# [Task instructions]
Retype verbatim the lines of the listing, from the very first through the line with "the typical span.".
• • • •
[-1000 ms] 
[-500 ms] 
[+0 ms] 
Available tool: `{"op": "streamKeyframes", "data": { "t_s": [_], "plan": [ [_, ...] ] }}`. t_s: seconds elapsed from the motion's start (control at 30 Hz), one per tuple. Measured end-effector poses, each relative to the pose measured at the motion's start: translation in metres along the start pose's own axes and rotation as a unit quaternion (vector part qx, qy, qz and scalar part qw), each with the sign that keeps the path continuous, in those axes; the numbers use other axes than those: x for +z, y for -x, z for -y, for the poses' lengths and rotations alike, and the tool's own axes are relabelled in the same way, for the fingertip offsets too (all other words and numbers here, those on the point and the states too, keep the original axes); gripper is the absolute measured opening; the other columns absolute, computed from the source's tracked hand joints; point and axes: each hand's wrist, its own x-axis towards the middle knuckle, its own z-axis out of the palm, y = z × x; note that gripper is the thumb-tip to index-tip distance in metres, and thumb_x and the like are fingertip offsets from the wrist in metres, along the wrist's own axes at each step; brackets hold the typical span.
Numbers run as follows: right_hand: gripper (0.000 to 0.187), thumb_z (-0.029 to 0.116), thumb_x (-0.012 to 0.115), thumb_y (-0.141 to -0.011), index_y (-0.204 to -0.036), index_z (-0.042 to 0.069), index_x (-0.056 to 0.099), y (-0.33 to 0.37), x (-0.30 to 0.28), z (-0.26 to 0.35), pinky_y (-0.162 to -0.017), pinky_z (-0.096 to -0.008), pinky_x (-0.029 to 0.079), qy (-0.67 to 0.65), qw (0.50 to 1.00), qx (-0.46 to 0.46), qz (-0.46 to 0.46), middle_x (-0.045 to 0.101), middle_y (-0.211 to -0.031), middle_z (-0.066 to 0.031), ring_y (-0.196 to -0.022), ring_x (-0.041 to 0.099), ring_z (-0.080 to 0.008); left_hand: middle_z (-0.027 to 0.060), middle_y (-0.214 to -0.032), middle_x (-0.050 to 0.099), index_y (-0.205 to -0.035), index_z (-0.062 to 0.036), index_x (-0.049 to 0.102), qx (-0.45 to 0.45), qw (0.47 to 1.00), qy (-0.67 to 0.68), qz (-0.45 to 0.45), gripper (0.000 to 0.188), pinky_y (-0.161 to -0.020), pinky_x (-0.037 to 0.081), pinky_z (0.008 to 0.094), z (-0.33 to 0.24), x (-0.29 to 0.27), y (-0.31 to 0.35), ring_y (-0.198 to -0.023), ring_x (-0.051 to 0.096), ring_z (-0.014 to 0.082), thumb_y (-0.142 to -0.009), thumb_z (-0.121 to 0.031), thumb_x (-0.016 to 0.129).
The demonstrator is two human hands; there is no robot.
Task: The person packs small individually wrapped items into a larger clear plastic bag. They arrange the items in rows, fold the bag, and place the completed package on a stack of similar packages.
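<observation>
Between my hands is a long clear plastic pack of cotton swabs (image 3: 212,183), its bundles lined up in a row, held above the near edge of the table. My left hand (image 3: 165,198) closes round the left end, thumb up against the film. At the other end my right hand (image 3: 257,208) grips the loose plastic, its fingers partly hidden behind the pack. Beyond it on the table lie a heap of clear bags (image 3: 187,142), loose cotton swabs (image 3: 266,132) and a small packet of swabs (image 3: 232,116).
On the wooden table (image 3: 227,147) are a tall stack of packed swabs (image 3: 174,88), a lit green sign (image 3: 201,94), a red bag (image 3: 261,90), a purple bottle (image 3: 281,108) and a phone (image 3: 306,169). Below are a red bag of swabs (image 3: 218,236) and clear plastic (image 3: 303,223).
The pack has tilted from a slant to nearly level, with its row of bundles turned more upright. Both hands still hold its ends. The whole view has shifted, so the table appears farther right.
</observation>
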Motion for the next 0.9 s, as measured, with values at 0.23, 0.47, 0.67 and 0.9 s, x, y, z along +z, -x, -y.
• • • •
# [The answer]
[-1000 ms] 
[-500 ms] 
[+0 ms] 
Available tool: `{"op": "streamKeyframes", "data": { "t_s": [_], "plan": [ [_, ...] ] }}`. t_s: seconds elapsed from the motion's start (control at 30 Hz), one per tuple. Measured end-effector poses, each relative to the pose measured at the motion's start: translation in metres along the start pose's own axes and rotation as a unit quaternion (vector part qx, qy, qz and scalar part qw), each with the sign that keeps the path continuous, in those axes; the numbers use other axes than those: x for +z, y for -x, z for -y, for the poses' lengths and rotations alike, and the tool's own axes are relabelled in the same way, for the fingertip offsets too (all other words and numbers here, those on the point and the states too, keep the original axes); gripper is the absolute measured opening; the other columns absolute, computed from the source's tracked hand joints; point and axes: each hand's wrist, its own x-axis towards the middle knuckle, its own z-axis out of the palm, y = z × x; note that gripper is the thumb-tip to index-tip distance in metres, and thumb_x and the like are fingertip offsets from the wrist in metres, along the wrist's own axes at each step; brackets hold the typical span.

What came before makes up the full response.